### Task instructions
An identical copy of the listing below is all the answer should contain.

### Data provided
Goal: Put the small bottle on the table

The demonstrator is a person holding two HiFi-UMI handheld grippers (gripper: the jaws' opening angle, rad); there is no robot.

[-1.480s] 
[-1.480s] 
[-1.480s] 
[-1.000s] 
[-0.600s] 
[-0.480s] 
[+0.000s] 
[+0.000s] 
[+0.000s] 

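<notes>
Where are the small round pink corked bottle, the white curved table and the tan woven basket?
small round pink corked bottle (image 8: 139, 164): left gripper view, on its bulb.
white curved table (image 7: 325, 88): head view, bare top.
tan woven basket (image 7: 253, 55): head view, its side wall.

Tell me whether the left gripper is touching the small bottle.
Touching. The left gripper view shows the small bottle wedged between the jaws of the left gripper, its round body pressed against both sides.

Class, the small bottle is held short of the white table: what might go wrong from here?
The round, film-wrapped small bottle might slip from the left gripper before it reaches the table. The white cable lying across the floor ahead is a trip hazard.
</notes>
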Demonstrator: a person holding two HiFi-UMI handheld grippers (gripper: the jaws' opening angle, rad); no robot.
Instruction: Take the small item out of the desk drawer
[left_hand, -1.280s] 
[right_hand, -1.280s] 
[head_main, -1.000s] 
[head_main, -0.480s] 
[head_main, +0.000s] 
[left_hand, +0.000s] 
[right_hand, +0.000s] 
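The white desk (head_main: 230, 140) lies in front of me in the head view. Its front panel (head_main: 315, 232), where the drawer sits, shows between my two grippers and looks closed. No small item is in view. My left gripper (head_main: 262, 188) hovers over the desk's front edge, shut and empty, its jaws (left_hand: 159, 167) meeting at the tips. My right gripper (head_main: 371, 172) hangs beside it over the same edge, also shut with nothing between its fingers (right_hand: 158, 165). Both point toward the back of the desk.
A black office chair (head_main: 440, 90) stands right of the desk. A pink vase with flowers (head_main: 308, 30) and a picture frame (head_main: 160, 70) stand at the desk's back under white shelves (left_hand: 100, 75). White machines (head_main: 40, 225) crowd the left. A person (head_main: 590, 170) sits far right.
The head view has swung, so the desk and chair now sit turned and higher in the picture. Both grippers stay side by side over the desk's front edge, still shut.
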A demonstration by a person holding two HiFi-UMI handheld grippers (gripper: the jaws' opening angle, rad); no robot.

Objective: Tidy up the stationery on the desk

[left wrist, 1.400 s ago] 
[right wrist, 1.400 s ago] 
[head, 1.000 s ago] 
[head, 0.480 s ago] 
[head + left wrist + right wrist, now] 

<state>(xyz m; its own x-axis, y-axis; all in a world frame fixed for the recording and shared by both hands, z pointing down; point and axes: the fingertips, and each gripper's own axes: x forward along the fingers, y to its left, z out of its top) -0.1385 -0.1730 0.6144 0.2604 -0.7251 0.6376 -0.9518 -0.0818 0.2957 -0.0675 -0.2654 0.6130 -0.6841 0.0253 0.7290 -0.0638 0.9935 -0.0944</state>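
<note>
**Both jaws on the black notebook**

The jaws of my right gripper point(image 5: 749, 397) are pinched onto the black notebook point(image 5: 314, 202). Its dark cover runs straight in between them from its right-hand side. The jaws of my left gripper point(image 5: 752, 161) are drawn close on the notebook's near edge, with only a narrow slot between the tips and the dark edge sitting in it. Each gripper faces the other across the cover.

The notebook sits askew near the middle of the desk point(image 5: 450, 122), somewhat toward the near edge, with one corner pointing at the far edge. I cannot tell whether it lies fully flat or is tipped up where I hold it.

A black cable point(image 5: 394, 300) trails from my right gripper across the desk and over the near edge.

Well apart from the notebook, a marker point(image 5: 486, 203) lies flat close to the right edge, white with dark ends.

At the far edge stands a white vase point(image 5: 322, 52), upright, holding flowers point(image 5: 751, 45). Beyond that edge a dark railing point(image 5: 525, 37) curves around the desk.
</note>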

### Output of the exercise
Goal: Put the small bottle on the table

The demonstrator is a person holding two HiFi-UMI handheld grippers (gripper: the jaws' opening angle, rad); there is no robot.

[-1.480s] 
[-1.480s] 
[-1.480s] 
[-1.000s] 
[-0.600s] 
[-0.480s] 
[+0.000s] 
[+0.000s] 
[+0.000s] 

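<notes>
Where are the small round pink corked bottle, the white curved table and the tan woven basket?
small round pink corked bottle (image 8: 139, 164): left gripper view, on its bulb.
white curved table (image 7: 325, 88): head view, bare top.
tan woven basket (image 7: 253, 55): head view, its side wall.

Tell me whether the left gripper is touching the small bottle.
Touching. The left gripper view shows the small bottle wedged between the jaws of the left gripper, its round body pressed against both sides.

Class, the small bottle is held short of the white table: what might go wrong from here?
The round, film-wrapped small bottle might slip from the left gripper before it reaches the table. The white cable lying across the floor ahead is a trip hazard.
</notes>
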Demonstrator: a person holding two HiFi-UMI handheld grippers (gripper: the jaws' opening angle, rad); no robot.
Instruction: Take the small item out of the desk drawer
[left_hand, -1.280s] 
[right_hand, -1.280s] 
[head_main, -1.000s] 
[head_main, -0.480s] 
[head_main, +0.000s] 
[left_hand, +0.000s] 
[right_hand, +0.000s] 
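The white desk (head_main: 230, 140) lies in front of me in the head view. Its front panel (head_main: 315, 232), where the drawer sits, shows between my two grippers and looks closed. No small item is in view. My left gripper (head_main: 262, 188) hovers over the desk's front edge, shut and empty, its jaws (left_hand: 159, 167) meeting at the tips. My right gripper (head_main: 371, 172) hangs beside it over the same edge, also shut with nothing between its fingers (right_hand: 158, 165). Both point toward the back of the desk.
A black office chair (head_main: 440, 90) stands right of the desk. A pink vase with flowers (head_main: 308, 30) and a picture frame (head_main: 160, 70) stand at the desk's back under white shelves (left_hand: 100, 75). White machines (head_main: 40, 225) crowd the left. A person (head_main: 590, 170) sits far right.
The head view has swung, so the desk and chair now sit turned and higher in the picture. Both grippers stay side by side over the desk's front edge, still shut.
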A demonstration by a person holding two HiFi-UMI handheld grippers (gripper: the jaws' opening angle, rad); no robot.

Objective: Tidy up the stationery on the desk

[left wrist, 1.400 s ago] 
[right wrist, 1.400 s ago] 
[head, 1.000 s ago] 
[head, 0.480 s ago] 
[head + left wrist + right wrist, now] 

<state>(xyz m; its own x-axis, y-axis; all in a world frame fixed for the recording and shared by both hands, z pointing down; point and axes: the fingertips, and each gripper's own axes: x forward along the fingers, y to its left, z out of its top) -0.1385 -0.1730 0.6144 0.2604 -0.7251 0.6376 -0.9518 -0.0818 0.2957 -0.0675 -0.2654 0.6130 -0.6841 0.0253 0.7290 -0.0638 0.9935 -0.0944</state>
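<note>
**Both jaws on the black notebook**

The jaws of my right gripper point(image 5: 749, 397) are pinched onto the black notebook point(image 5: 314, 202). Its dark cover runs straight in between them from its right-hand side. The jaws of my left gripper point(image 5: 752, 161) are drawn close on the notebook's near edge, with only a narrow slot between the tips and the dark edge sitting in it. Each gripper faces the other across the cover.

The notebook sits askew near the middle of the desk point(image 5: 450, 122), somewhat toward the near edge, with one corner pointing at the far edge. I cannot tell whether it lies fully flat or is tipped up where I hold it.

A black cable point(image 5: 394, 300) trails from my right gripper across the desk and over the near edge.

Well apart from the notebook, a marker point(image 5: 486, 203) lies flat close to the right edge, white with dark ends.

At the far edge stands a white vase point(image 5: 322, 52), upright, holding flowers point(image 5: 751, 45). Beyond that edge a dark railing point(image 5: 525, 37) curves around the desk.
</note>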

A complete answer has now been given to the exercise.